Give back the data in full, with every line exact.

● ● ● ●

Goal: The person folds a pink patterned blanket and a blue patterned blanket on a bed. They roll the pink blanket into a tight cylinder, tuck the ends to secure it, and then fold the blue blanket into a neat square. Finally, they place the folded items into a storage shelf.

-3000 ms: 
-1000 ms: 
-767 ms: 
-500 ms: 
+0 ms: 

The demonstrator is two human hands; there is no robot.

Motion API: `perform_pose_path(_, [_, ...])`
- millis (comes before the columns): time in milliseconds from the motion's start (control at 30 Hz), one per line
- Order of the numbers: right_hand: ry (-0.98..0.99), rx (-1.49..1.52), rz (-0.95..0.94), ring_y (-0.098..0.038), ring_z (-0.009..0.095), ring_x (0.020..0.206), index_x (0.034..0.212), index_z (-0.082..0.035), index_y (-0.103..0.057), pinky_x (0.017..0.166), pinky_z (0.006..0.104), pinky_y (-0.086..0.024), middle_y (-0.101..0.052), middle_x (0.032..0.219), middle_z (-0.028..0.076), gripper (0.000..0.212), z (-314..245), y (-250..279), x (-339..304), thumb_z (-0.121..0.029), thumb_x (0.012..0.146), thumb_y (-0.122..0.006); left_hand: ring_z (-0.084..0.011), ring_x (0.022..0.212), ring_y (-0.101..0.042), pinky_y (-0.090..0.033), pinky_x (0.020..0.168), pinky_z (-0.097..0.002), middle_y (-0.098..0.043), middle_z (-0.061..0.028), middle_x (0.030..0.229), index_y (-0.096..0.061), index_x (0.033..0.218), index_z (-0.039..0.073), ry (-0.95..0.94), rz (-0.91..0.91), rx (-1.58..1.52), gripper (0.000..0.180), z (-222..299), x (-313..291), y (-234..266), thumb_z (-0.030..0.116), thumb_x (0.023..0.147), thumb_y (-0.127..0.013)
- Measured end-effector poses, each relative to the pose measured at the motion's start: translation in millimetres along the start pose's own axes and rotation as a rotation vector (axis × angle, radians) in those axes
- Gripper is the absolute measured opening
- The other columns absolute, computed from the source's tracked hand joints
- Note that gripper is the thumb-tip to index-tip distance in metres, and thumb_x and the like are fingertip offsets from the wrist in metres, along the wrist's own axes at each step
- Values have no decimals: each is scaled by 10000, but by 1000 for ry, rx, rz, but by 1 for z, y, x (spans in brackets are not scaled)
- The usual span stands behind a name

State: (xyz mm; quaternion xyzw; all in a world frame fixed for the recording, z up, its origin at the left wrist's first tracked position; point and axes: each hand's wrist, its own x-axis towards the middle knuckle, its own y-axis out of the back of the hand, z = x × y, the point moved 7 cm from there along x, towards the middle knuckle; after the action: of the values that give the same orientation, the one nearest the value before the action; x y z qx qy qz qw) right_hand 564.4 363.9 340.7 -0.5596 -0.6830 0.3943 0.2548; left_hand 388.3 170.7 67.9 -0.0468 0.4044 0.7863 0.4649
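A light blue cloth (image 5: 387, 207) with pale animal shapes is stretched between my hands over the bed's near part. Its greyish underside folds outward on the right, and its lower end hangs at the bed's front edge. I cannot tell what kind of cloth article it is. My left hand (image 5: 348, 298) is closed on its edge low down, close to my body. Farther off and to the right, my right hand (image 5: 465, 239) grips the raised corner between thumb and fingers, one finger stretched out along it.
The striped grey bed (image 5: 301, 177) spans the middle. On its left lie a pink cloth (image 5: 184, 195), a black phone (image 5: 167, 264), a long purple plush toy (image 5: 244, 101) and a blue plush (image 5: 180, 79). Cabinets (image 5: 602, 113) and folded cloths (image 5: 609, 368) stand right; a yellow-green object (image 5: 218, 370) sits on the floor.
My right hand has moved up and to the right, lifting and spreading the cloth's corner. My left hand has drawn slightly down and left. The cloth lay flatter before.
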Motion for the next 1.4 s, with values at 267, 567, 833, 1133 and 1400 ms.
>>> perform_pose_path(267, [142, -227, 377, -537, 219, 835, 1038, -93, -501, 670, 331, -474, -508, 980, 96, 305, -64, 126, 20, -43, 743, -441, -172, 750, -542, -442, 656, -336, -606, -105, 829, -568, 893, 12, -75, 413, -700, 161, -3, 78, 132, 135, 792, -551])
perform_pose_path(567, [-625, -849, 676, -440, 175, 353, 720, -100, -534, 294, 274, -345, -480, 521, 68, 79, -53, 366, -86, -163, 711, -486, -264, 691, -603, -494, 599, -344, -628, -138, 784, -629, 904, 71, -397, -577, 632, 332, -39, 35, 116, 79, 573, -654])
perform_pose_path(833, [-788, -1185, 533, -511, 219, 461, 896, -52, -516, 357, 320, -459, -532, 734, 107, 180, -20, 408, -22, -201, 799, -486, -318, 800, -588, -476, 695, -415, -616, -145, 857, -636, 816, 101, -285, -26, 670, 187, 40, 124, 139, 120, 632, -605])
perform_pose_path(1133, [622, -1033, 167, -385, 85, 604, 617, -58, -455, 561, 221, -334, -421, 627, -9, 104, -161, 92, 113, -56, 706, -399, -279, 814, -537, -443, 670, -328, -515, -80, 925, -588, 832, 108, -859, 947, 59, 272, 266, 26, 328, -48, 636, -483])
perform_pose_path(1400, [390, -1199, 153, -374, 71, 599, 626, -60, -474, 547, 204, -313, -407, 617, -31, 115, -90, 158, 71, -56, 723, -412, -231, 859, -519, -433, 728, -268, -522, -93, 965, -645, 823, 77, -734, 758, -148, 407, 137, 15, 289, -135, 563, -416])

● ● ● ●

_EXERCISE RESULT_
Goal: The person folds a pink patterned blanket and a blue patterned blanket on a bed. They roll the pink blanket into a tight cylinder, tuck the ends to secure it, and then fold the blue blanket into a neat square. Finally, they place the folded items into a storage shelf.

-3000 ms: 
-1000 ms: 
-767 ms: 
-500 ms: 
+0 ms: 

The demonstrator is two human hands; there is no robot.

Motion API: `perform_pose_path(_, [_, ...])`
- millis (comes before the columns): time in milliseconds from the motion's start (control at 30 Hz), one per line
- Order of the numbers: right_hand: ry (-0.98..0.99), rx (-1.49..1.52), rz (-0.95..0.94), ring_y (-0.098..0.038), ring_z (-0.009..0.095), ring_x (0.020..0.206), index_x (0.034..0.212), index_z (-0.082..0.035), index_y (-0.103..0.057), pinky_x (0.017..0.166), pinky_z (0.006..0.104), pinky_y (-0.086..0.024), middle_y (-0.101..0.052), middle_x (0.032..0.219), middle_z (-0.028..0.076), gripper (0.000..0.212), z (-314..245), y (-250..279), x (-339..304), thumb_z (-0.121..0.029), thumb_x (0.012..0.146), thumb_y (-0.122..0.006); left_hand: ring_z (-0.084..0.011), ring_x (0.022..0.212), ring_y (-0.101..0.042), pinky_y (-0.090..0.033), pinky_x (0.020..0.168), pinky_z (-0.097..0.002), middle_y (-0.098..0.043), middle_z (-0.061..0.028), middle_x (0.030..0.229), index_y (-0.096..0.061), index_x (0.033..0.218), index_z (-0.039..0.073), ry (-0.95..0.94), rz (-0.91..0.91), rx (-1.58..1.52), gripper (0.000..0.180), z (-222..299), x (-313..291), y (-234..266), thumb_z (-0.030..0.116), thumb_x (0.023..0.147), thumb_y (-0.127..0.013)
- Measured end-effector poses, each relative to the pose measured at the motion's start: translation in millimetres along the start pose's own axes and rotation as a rotation vector (axis × angle, radians) in those axes
- Gripper is the absolute measured opening
- The other columns absolute, computed from the source's tracked hand joints
- Note that gripper is the thumb-tip to index-tip distance in metres, and thumb_x and the like are fingertip offsets from the wrist in metres, along the wrist's own axes at each step
- Values have no decimals: each is scaled by 10000, but by 1000 for ry, rx, rz, but by 1 for z, y, x (spans in brackets are not scaled)
- The usual span stands behind a name

State: (xyz mm; quaternion xyzw; all in a world frame fixed for the recording, z up, its origin at the left wrist's first tracked position; point and axes: each hand's wrist, its own x-axis towards the middle knuckle, its own y-axis out of the back of the hand, z = x × y, the point moved 7 cm from there along x, towards the middle knuckle; after the action: of the values that give the same orientation, the one nearest the value before the action; x y z qx qy qz qw) right_hand 564.4 363.9 340.7 -0.5596 -0.6830 0.3943 0.2548; left_hand 388.3 170.7 67.9 -0.0468 0.4044 0.7863 0.4649
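A light blue cloth (image 5: 387, 207) with pale animal shapes is stretched between my hands over the bed's near part. Its greyish underside folds outward on the right, and its lower end hangs at the bed's front edge. I cannot tell what kind of cloth article it is. My left hand (image 5: 348, 298) is closed on its edge low down, close to my body. Farther off and to the right, my right hand (image 5: 465, 239) grips the raised corner between thumb and fingers, one finger stretched out along it.
The striped grey bed (image 5: 301, 177) spans the middle. On its left lie a pink cloth (image 5: 184, 195), a black phone (image 5: 167, 264), a long purple plush toy (image 5: 244, 101) and a blue plush (image 5: 180, 79). Cabinets (image 5: 602, 113) and folded cloths (image 5: 609, 368) stand right; a yellow-green object (image 5: 218, 370) sits on the floor.
My right hand has moved up and to the right, lifting and spreading the cloth's corner. My left hand has drawn slightly down and left. The cloth lay flatter before.
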Motion for the next 1.4 s, with values at 267, 567, 833, 1133 and 1400 ms.
>>> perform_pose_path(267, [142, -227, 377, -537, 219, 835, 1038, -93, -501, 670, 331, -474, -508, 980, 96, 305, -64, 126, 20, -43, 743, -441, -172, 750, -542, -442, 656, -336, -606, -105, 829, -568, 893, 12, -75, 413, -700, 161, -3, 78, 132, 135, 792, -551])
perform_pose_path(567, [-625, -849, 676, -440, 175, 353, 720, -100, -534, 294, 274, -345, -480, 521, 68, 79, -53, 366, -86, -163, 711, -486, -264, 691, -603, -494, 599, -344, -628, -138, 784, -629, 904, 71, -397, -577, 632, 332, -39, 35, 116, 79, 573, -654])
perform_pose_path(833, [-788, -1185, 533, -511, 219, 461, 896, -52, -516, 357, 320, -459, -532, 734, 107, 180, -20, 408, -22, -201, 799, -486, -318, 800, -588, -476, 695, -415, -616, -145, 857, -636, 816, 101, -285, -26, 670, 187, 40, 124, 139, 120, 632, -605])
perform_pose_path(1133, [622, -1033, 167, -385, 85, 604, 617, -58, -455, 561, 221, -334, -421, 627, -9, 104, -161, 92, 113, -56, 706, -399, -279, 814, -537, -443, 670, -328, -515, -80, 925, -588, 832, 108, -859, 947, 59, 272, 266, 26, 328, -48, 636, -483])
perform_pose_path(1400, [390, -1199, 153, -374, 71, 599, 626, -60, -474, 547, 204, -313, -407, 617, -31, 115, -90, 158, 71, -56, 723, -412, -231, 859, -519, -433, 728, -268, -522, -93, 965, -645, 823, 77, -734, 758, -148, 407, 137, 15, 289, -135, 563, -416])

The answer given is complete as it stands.